Most of these lands have changed hands several times over and though villagers like Sunil got a pittance for it, now they command upwards of Rs. 1 crore an acre.
In the last one year, hundreds of trees have been cut by real estate companies, with large land banks, by paying small fine ranging from Rs. 500 to Rs. 2000 a tree, so that its land use can be changed using the plea that there is no tree cover on it.
Sunil points to a couple of farmhouses that have come up in the Mangar area through this method.
Field officers admit that once a land is designated as agriculture zone, changing its land use to commercial or residential is easily justified, and it is easy to colonise.
In the Mangar Bani plan for instance, the Aravalli hills have been included as an ‘agricultural zone,’ which permits 22 kinds of real estate activities, including mega recreational zones.

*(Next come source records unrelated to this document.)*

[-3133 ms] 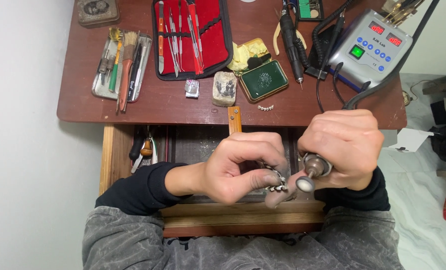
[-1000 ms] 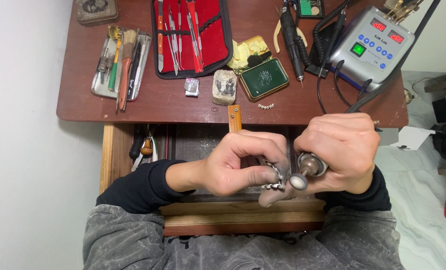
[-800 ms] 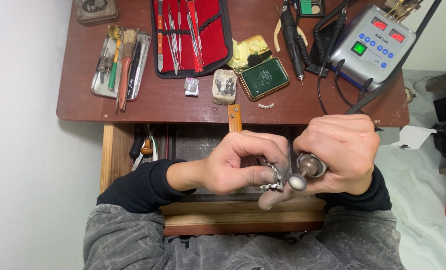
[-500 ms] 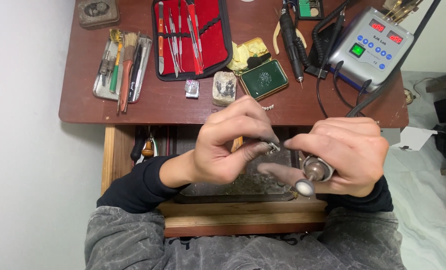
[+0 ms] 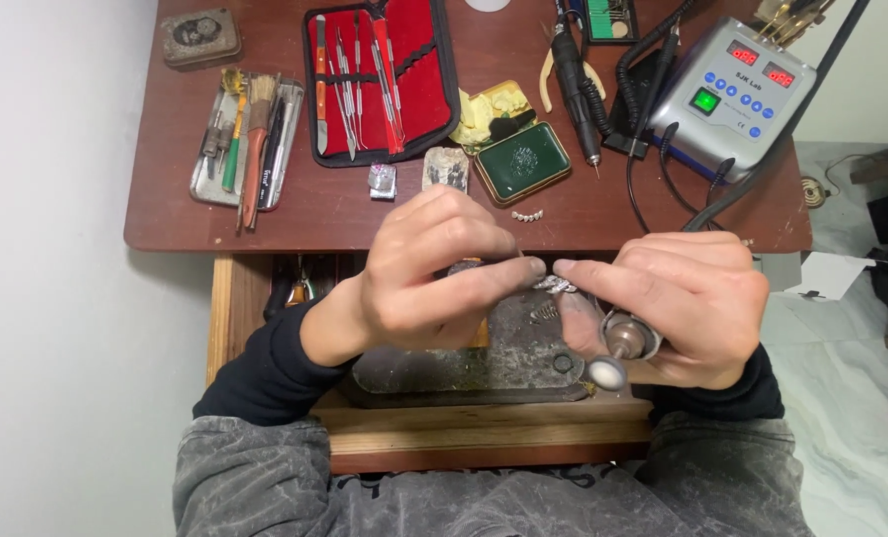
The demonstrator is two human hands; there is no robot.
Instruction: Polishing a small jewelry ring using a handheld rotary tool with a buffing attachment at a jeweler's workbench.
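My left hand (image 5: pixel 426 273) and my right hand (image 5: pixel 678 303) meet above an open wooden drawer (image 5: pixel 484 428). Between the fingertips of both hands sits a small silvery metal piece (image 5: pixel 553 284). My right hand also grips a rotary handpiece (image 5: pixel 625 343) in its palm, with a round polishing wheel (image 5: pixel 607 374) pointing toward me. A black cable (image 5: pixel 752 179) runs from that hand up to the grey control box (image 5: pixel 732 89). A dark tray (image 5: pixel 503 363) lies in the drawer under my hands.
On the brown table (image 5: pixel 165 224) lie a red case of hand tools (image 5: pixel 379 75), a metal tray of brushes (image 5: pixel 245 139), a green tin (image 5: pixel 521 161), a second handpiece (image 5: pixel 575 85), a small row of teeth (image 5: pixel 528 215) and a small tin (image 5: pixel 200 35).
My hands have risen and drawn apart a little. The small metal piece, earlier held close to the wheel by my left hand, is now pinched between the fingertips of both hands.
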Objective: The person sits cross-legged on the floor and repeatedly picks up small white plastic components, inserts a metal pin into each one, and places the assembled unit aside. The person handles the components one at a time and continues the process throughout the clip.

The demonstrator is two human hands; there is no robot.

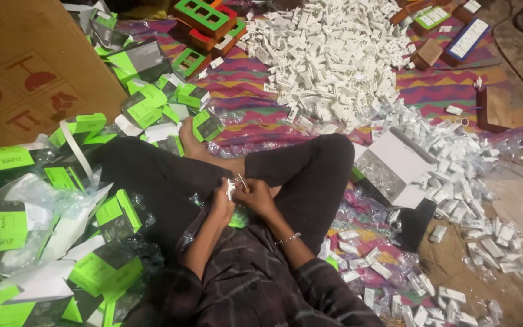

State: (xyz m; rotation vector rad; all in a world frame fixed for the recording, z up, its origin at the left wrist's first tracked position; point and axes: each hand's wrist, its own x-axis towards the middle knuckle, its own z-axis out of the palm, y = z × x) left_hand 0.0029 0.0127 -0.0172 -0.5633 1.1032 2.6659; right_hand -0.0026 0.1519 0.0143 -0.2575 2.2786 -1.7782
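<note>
I sit cross-legged on a striped cloth in dark trousers. My left hand [221,200] and my right hand [256,196] meet over my lap, both closed around a small white plastic part [231,187] with a thin metal pin sticking up from it. A bracelet circles my right wrist. My bare foot [191,140] rests ahead of my hands, beside green and grey cartons [144,104].
A large heap of small white plastic parts [334,54] lies ahead. More bagged white pieces [461,175] spread to the right around an open white box [394,166]. Green cartons pile on the left below a brown cardboard box [25,66].
</note>
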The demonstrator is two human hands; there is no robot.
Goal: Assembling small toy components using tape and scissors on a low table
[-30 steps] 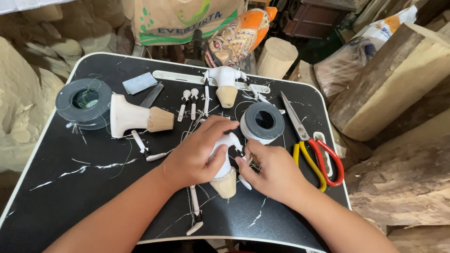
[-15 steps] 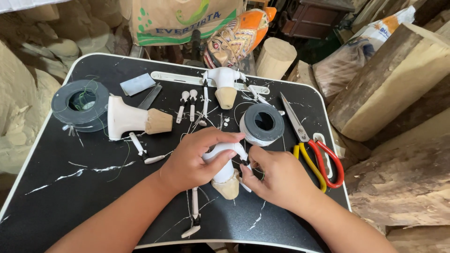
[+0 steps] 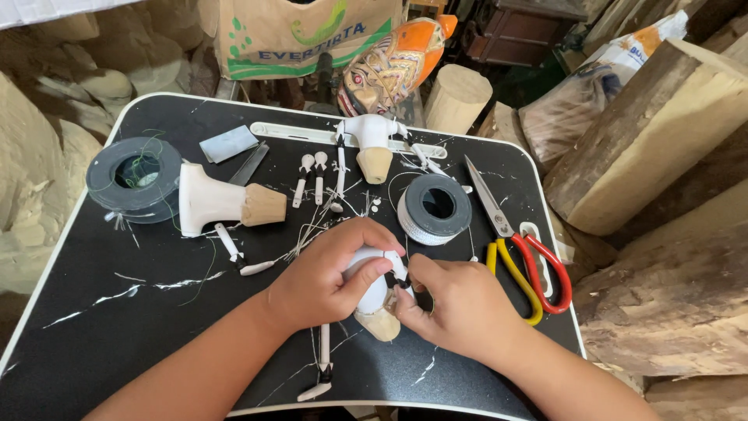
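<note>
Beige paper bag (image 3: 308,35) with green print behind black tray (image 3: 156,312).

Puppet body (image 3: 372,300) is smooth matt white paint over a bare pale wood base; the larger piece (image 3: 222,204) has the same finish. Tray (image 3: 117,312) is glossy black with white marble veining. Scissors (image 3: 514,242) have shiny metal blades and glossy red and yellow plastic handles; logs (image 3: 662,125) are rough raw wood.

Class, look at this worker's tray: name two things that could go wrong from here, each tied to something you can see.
1. The scissors lie just beside the right hand, blades bare; a sideways move might catch them.
2. Small white pegs and loose threads are scattered close to the left hand gripping the white puppet body; a sweep could knock them off the black tray.
</note>
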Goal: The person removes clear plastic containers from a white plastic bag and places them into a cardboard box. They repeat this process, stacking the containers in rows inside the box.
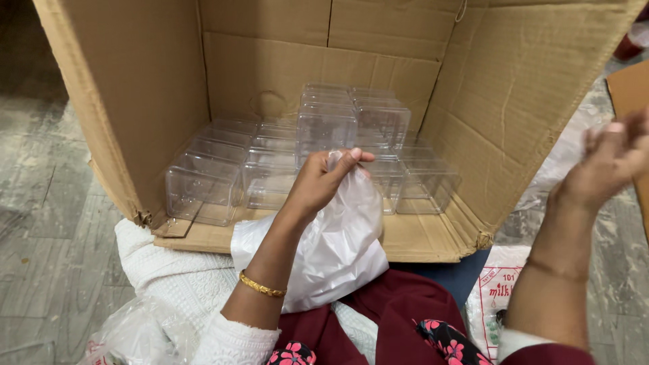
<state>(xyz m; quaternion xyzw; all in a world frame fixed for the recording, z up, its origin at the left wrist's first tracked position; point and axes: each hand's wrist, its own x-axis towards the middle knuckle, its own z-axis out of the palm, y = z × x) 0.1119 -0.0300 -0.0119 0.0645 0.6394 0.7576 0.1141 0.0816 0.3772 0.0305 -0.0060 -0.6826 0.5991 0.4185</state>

Mangar village alone has 3595 acres of gair mumkin pahar and nine Aravalli villages form part of the plan.
About one-third of the Aravalli hills are protected under Section 4 and 5 of the Punjab Land Preservation Act (PLPA) 1900 and, as Haryana’s Principal Chief Conservator of Forests C.R. Jotriwal told The Hindu, the government presently recognises only these areas as forests. Some area that comes under the Aravalli Plantation Scheme is also protected.
In December 2011, the Deputy Commissioner of Faridabad, after a site visit, opposed the Mangar development plan and recommended that the whole of the Aravali gair mumkin pahar zone should be excluded from the agriculture zone and delineated as a water recharge and forest conservation zone. He also pointed out that it is critical to preserve this area because the district of Faridabad depends on groundwater for its domestic water supply and had recommended that the entire gair mumkin pahar-deemed forests of Aravallis should be brought under PLPA to protect it. These suggestions were not accepted.
In May, the Union Ministry of Environment and Forests (MOeF), acting on a letter by the Mission Gurgaon Development — a group of conservationists — directed the State government to put the Mangar Bani plan in abeyance until a geo-referenced map of all natural and recorded forests of the area is prepared in accordance with the Supreme Court judgment. Though the State government has appointed a nodal officer for doing this, no district has so far identified the ‘forest’ areas apart from those already existing in revenue records. Field officers say that they are hampered, as the government has not clarified which areas have to be identified and mapped.
Meanwhile, as Sarvdaman Oberoi of Mission Gurgaon has pointed out in another letter to the Chief Secretary and the MoEF, “It seems that the Haryana government and the Forest Department are hiding behind procedural delays and ambiguities, as real estate speculators buy up the Aravalli hills in anticipation.” Says he, “Although the Mangar Bani plan has been put on hold by the MoEF, the government is going ahead with the Sohna and Gurgaon Manesar plans, which are equally damaging for the Aravallis.”
The Aravalli hills are not only rich in floral biodiversity, but are an important wildlife corridor between the Asola Bhatti wildlife sanctuary in Delhi and the Rajasthan Aravallis. They are also the catchment for several lakes like Badhkal, Surajkund, Dhauj and Peacock, some of which have turned seasonal in the last decade.